O Glúten: vilão ou necessário?
O glúten é a combinação de duas
proteínas do trigo: a gliadina e a glutenina. Essa mistura é o que confere
elasticidade às massas e faz com que o pão cresça e fique fofinho. Sem glúten,
massas não teriam a mesma textura e sabor, o que torna o glúten um componente
valorizado na panificação.
Porém, algumas pessoas apresentam reações adversas ao glúten:
• Doença celíaca: Uma condição autoimune grave em que a ingestão de glúten desencadeia uma resposta imunológica que ataca o intestino delgado. Afeta cerca de 1% da população e exige uma dieta totalmente sem glúten.
• Sensibilidade ao glúten não celíaca: Uma condição menos severa, mas que causa desconforto em algumas pessoas ao consumir glúten. Os sintomas podem variar, e a sensibilidade não está associada a uma resposta autoimune como na doença celíaca.
• Alergia ao trigo: É uma reação alérgica às proteínas do trigo, não apenas ao glúten, e pode desencadear desde urticária até dificuldade para respirar.
Para a maioria das pessoas, no
entanto, o glúten não apresenta problemas. “Há uma ideia errônea de que o
glúten aumenta a inflamação no organismo, mas até hoje, nenhum estudo provou
essa ligação para pessoas sem doenças associadas”, aponta o consenso de
especialistas em nutrição. E vale ressaltar: cortar o glúten sem necessidade
pode até trazer prejuízos, já que muitos produtos sem glúten contêm mais
calorias e menos fibras, levando ao ganho de peso e à redução da saciedade.
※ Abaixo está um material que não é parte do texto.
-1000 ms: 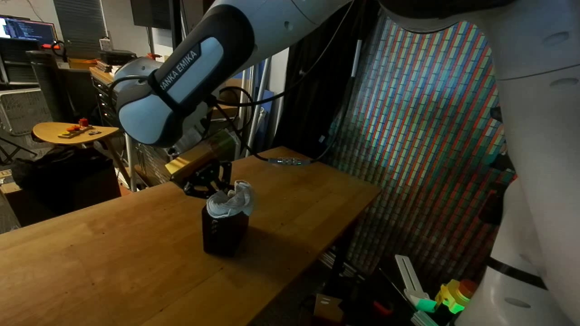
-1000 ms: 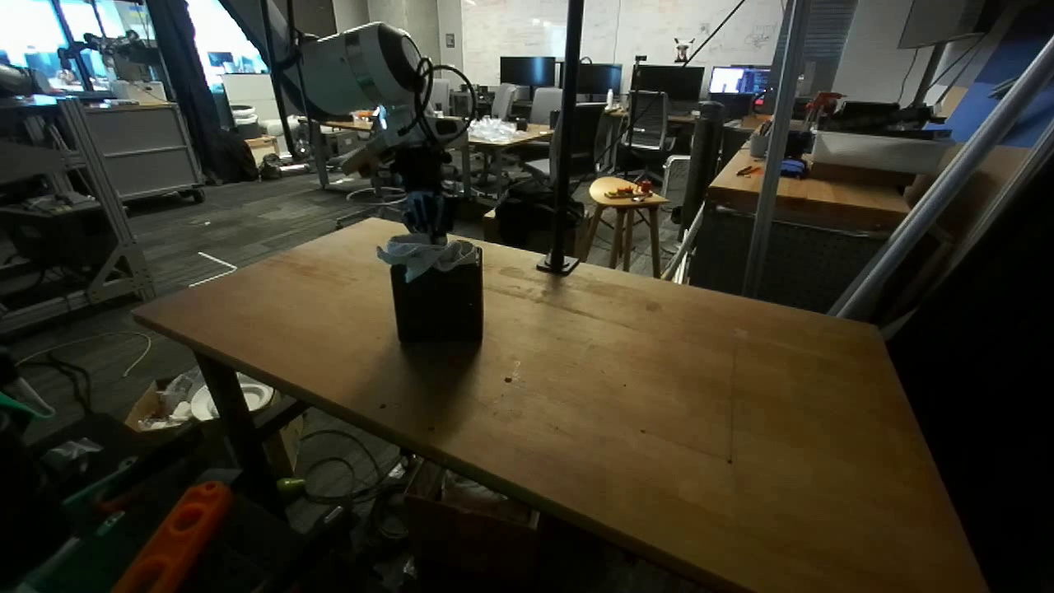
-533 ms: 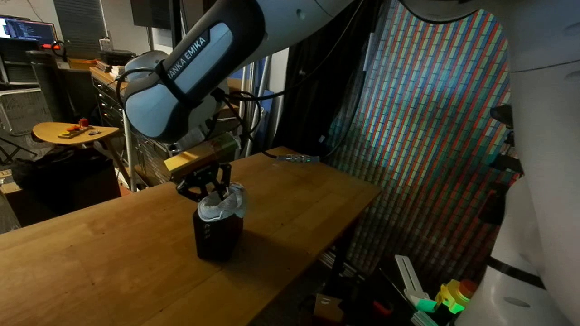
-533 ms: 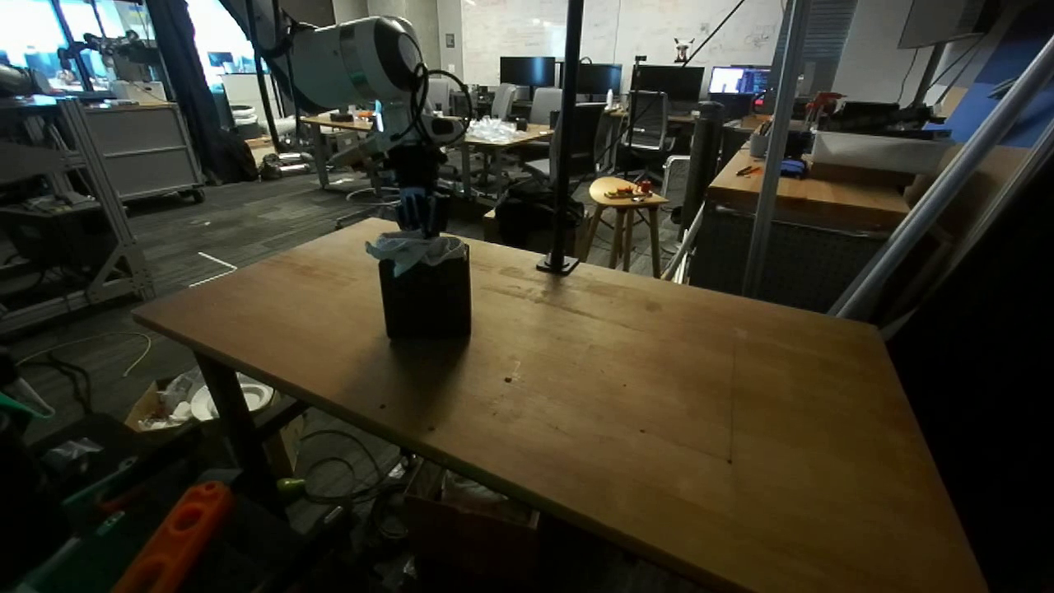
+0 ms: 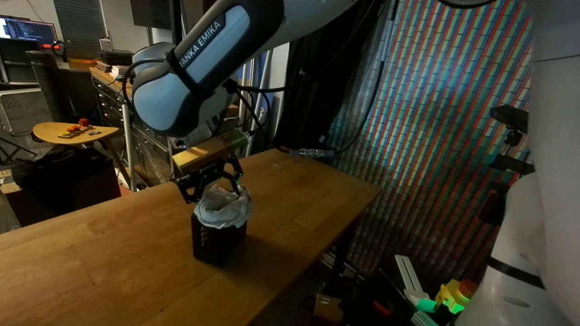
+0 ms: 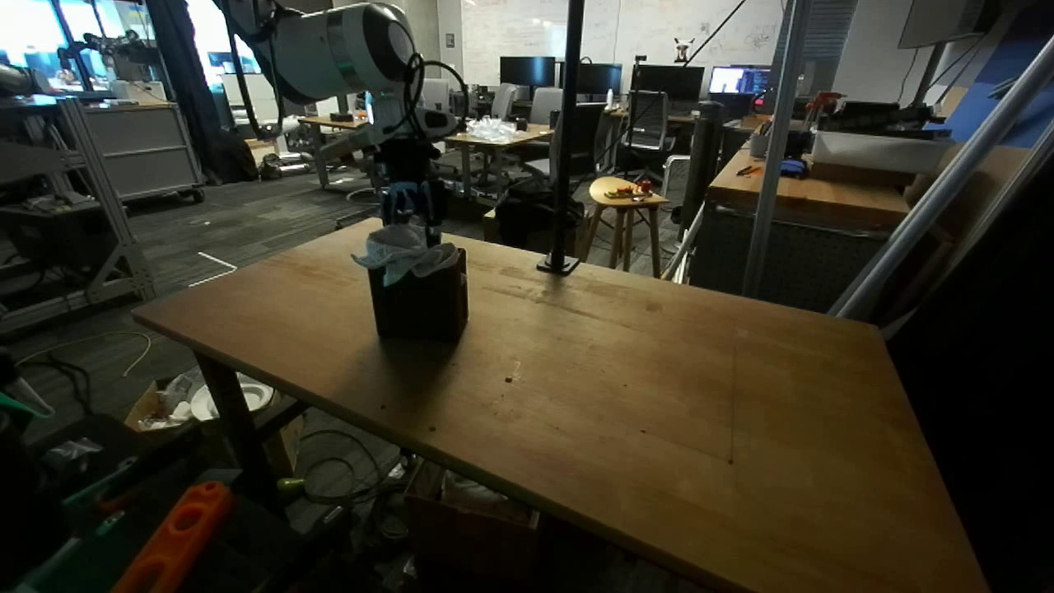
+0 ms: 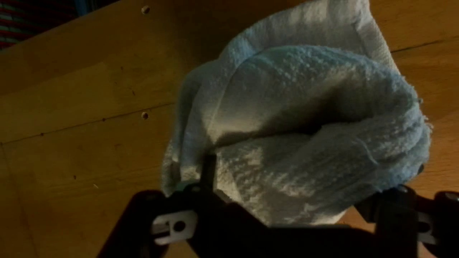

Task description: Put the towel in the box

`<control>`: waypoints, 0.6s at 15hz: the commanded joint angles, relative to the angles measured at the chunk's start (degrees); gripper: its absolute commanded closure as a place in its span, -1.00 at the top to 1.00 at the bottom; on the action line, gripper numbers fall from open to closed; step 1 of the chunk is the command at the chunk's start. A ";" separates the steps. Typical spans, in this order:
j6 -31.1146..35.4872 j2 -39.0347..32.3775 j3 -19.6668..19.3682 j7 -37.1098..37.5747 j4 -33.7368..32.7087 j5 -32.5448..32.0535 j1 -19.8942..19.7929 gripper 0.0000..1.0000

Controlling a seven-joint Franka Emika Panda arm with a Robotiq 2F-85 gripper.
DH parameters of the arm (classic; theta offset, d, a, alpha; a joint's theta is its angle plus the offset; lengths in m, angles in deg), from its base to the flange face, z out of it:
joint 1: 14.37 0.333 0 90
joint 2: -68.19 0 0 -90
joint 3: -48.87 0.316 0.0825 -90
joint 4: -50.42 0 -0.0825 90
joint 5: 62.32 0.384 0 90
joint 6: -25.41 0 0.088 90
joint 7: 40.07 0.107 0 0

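In an exterior view, the pincer [image 5: 215, 195] is released, its 2 fingers wide apart at the top of the towel [image 5: 221, 213], which sits bunched in the mouth of the box [image 5: 216, 244]. In an exterior view, the towel [image 6: 402, 254] hangs partly over the rim; the box stands on the surface [image 6: 659, 371]. In the wrist view, I cannot tell if the 2 fingertips [image 7: 208, 171] touch the towel.

From where I stand, the Panda arm [image 5: 260, 31] carries a dark label strip [image 5: 200, 44] reading "ANKA EMIKA" in pale capitals; a black strap [image 5: 186, 77] hides the lettering's start. Monitor [image 5: 31, 31]: lines of screen text, too small to read. Whiteboard [image 6: 510, 37]: faint handwriting, illegible.
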 commanded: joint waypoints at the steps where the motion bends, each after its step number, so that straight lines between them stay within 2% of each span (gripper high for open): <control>1: 1.18 5.27 1.06 -3.92 2.86 -0.64 -1.06 1.00; 5: 0.01 7.36 1.36 -8.27 1.46 -1.57 -1.37 1.00; 6: 0.35 7.94 1.46 -9.52 1.37 -1.66 -1.58 0.85; 7: 0.15 8.47 1.51 -11.29 1.13 -2.21 -1.77 0.48; 8: 0.74 9.07 1.60 -12.92 1.24 -2.65 -2.02 0.42; 9: 3.00 9.99 1.84 -15.98 1.82 -2.86 -2.67 0.24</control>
A teoria do trigo “modificado”
e a força do glúten
Algumas teorias populares alegam que o trigo moderno possui mais glúten do que antigamente e que ele foi geneticamente modificado, aumentando os casos de intolerância. Porém, essa ideia é considerada um mito. Na realidade, o trigo passou por melhoramentos para se adaptar ao clima e solo brasileiros e à panificação, onde a “força do glúten” — ou seja, a capacidade do glúten de formar uma rede mais resistente — foi aprimorada. Esse ajuste ajuda o pão a crescer mais e a ganhar uma textura mais macia, mas não aumenta a quantidade de glúten em si.
A onda de produtos sem glúten
também surgiu da demanda de uma pequena parcela da população que realmente precisa
evitar essa proteína. Mas, para a grande maioria, o glúten pode fazer parte de
uma alimentação equilibrada.
O que realmente prejudica a digestão?
O médico Ronan Araujo, comenta que,
muitas pessoas dizem sentir desconforto ao consumir produtos à base de trigo.
Porém, o problema muitas vezes está nos produtos industrializados. Muitos pães,
bolos e biscoitos comerciais contêm aditivos, conservantes e açúcar, que podem
dificultar a digestão. Experimente comer um pão de fermentação natural, feito
apenas com farinha, água e sal. A fermentação natural, além de dar um sabor
mais autêntico, torna o glúten mais digerível, pois as enzimas do fermento “pré-digerem”
parte das proteínas.
Quando o glúten deve ser evitado?
Cortar o glúten só é realmente necessário para quem tem doença celíaca, sensibilidade ao glúten não celíaca ou alergia ao trigo. Para outras pessoas, ele não traz riscos. Em vez de remover o trigo e o glúten por completo, focar em escolhas mais naturais e menos processadas pode ser a melhor abordagem para uma dieta equilibrada.
Com tantos mitos circulando, é
fácil demonizar o trigo e o glúten. No entanto, a ciência nos mostra que, para a
maioria das pessoas, eles podem fazer parte de uma alimentação saudável e
balanceada. O trigo, especialmente na forma integral e consumido de maneira
equilibrada, traz nutrientes importantes e energia para o dia a dia. Restringir
sem necessidade pode trazer mais danos do que benefícios.
“Se você sente algum desconforto
digestivo, observe a qualidade dos produtos que consome e, se possível, opte
por pães e massas com fermentação natural. O pãozinho do café da manhã ou a
massa do fim de semana não precisam ser cortados — eles só precisam ser
saboreados com consciência e equilíbrio.”. Conclui o Dr. Ronan Araujo.